At its best, this game is an exciting and suspenseful, full of player interaction and all the customization fun of an LCG. At its worst, this game is dull, requires way too much thinking to play, and drags on for hours and hours and hours.

Aggression seems to be the key factor in deciding how well the game works. When players are being aggressive, skirmishes happen, driving the game to an ending and thus shortening play time. The struggle to hold off opposing forces is dramatic and suspenseful. The more players wait and build up their forces, the more the game drags on with nothing happening.

I can make being defensive a losing strategy, but it may take time for playgroups to realize this. By then, they would've already concluded that this game is boring.

I would like to encourage aggression, but I'm finding this difficult to do. Giving bonuses to attacking players only works part of the time (since defenders can run away to avoid battle), encourages stalemates where two boats lay several spaces apart, waiting for the other to move closer so that it can move in and attack in the same turn, and may make it hard for players to achieve solid defense when they need it. Making only the attacking player able to score points might work, but it might stall out the game even more. I need to test it first.

On another note, I feel the modular board is this game's biggest asset, but I've kind of been neglecting it. So I'm brainstorming another round of space types to try out, as well as new effects for board cards. I'm also experimenting with allowing players to play cards at will from the board deck, the deck the initial board is dealt from. If there's some way to reset the board during play, allowing players to explore new face-down board cards throughout the game, I'd like to find that too.

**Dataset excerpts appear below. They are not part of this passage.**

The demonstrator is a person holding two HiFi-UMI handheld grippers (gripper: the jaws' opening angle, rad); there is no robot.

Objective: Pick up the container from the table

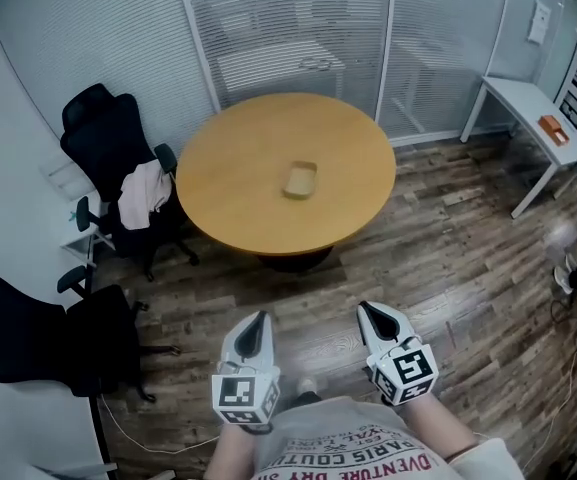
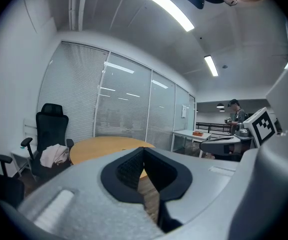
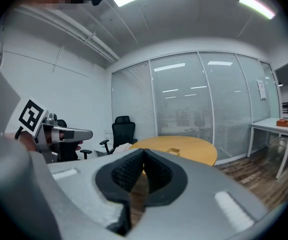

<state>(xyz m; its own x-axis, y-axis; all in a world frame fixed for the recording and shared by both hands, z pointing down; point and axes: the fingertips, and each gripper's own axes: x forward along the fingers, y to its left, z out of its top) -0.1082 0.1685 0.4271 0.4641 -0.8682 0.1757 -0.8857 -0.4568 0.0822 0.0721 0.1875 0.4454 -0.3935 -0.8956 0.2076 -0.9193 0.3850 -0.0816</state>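
Observation:
A small tan container (image 1: 301, 180) lies near the middle of the round wooden table (image 1: 238, 208), well ahead of both grippers. My left gripper (image 1: 259, 317) and right gripper (image 1: 365, 309) hang side by side over the wood floor, short of the table, both pointing towards it. In the left gripper view the pads of the left gripper (image 2: 144, 149) meet with nothing between them, and the table (image 2: 96, 146) shows beyond. The right gripper (image 3: 144, 151) is likewise shut and empty, with the container (image 3: 172, 151) visible on the table (image 3: 198, 151) just right of its tip.
Two black office chairs stand left of the table, one (image 1: 108, 133) with a pale cloth (image 1: 145, 194) on it, the other (image 1: 38, 343) nearer me. A white side table (image 1: 533, 103) with an orange object (image 1: 554, 128) stands at the right. Blinded glass walls lie behind. A person (image 2: 236, 115) stands far off.

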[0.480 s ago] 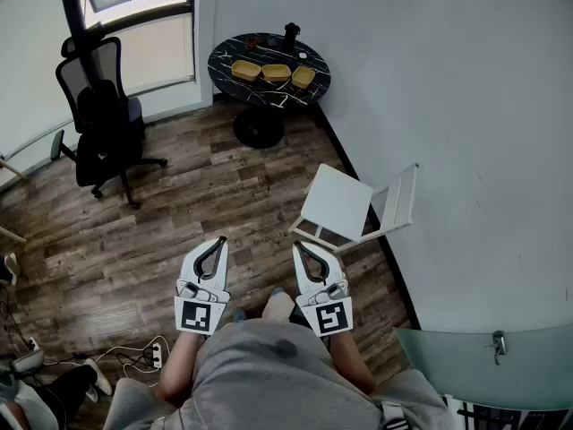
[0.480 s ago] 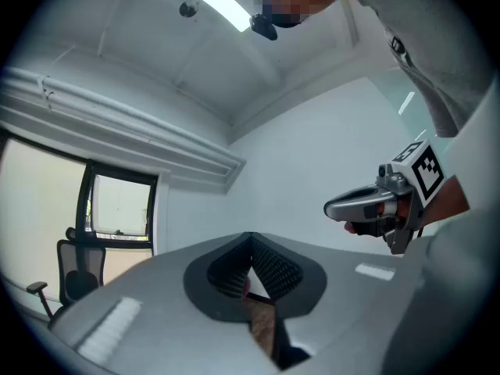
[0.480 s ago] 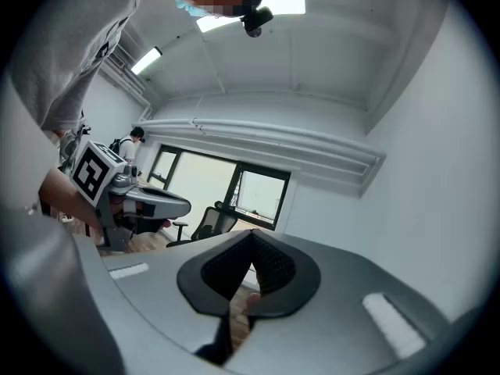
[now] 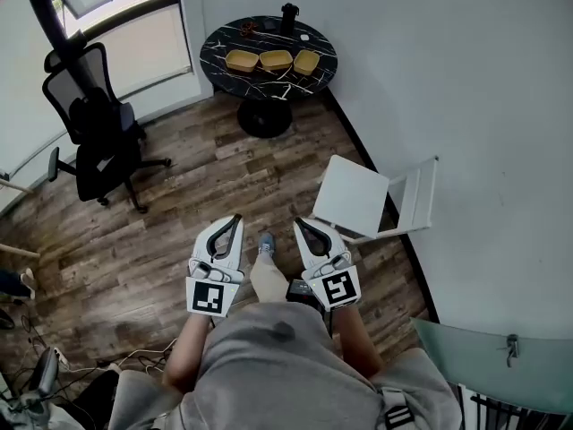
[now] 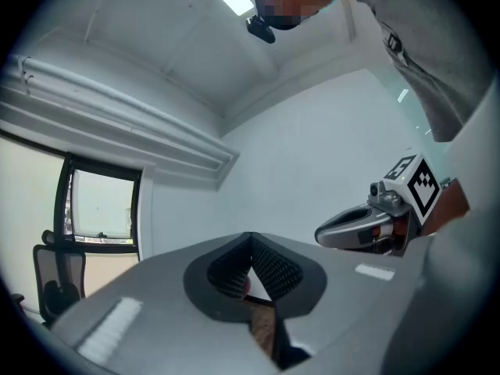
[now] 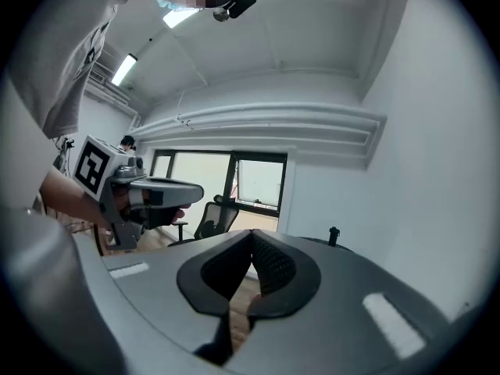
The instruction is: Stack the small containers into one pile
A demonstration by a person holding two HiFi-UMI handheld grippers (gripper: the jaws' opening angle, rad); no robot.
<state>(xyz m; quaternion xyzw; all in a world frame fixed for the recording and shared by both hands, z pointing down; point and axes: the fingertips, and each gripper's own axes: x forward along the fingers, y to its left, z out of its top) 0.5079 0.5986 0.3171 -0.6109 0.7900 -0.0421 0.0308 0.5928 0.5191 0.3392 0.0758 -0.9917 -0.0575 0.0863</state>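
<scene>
Three small yellow containers point(image 4: 275, 60) lie in a row on a round black marble table point(image 4: 224, 40) far ahead in the head view. My left gripper point(image 4: 235, 219) and right gripper point(image 4: 299, 223) are held side by side close to my body, over the wood floor, both shut with nothing between the jaws. In the left gripper view, the left gripper point(image 5: 250, 241) faces a white wall, with the right gripper's body to its right. In the right gripper view, the right gripper point(image 6: 251, 237) points toward the window and the table edge point(image 6: 344, 250); the containers are hidden there.
A white chair point(image 4: 374, 201) stands by the right wall between me and the table. A black office chair point(image 4: 91, 125) stands at the left near the window. A dark bottle point(image 4: 288, 16) sits at the table's back. Cables point(image 4: 116, 356) lie on the floor at lower left.
The view has advanced toward the table: the white chair and the table now sit slightly nearer. Both grippers remain shut side by side, a little higher in the frame.
</scene>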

Adding complexity to the board aspect will make this game more of a brain-bender though, so I'd like to remove complexity from somewhere else, and skirmishes are a good candidate. I'm going to test each aspect of skirmishes (high-power special boats, joining in, and tactics) alone to see what it adds to the game. I already know what the dice do.

I hope I can work something fantastic out of this merely okay game.

Interesting

I had already intended to test spaces that give a temporary move bonus, but I hadn't considered that that might help delay stalemates. With that in mind, I'll give them the ability to be played during the move phase. Otherwise, your opponent would have a whole turn to respond by re-arranging their fleet and playing cards.

Players seem to be attacking a lot in playtesting, perhaps because attacking is fun, so the stalemate problem seems to be fixed, but I'm still uncomfortable with the possibility that both players play defensively and the game stalls out.

I'm mostly just glad someone actually read this. I should probably write an update soon.

Unpredictable movement

Since stalemates are caused by players waiting until they can move and attack on one turn (as is understandable), how about making movement somewhat less predictable? You've already got a board that represents the ocean, where winds and currents constantly change and effect movement speeds. If you had cards that could be played to give movement bonuses when moving a ship through a square (perhaps only in one direction), a player could use that card (or cards) to bridge the gap and get in the first attack. There might even be some tactics involved in positioning the ships so that the cards suited his plan. This kind of tactic might also be used to swoop in and siege a port before the opponent can defend it.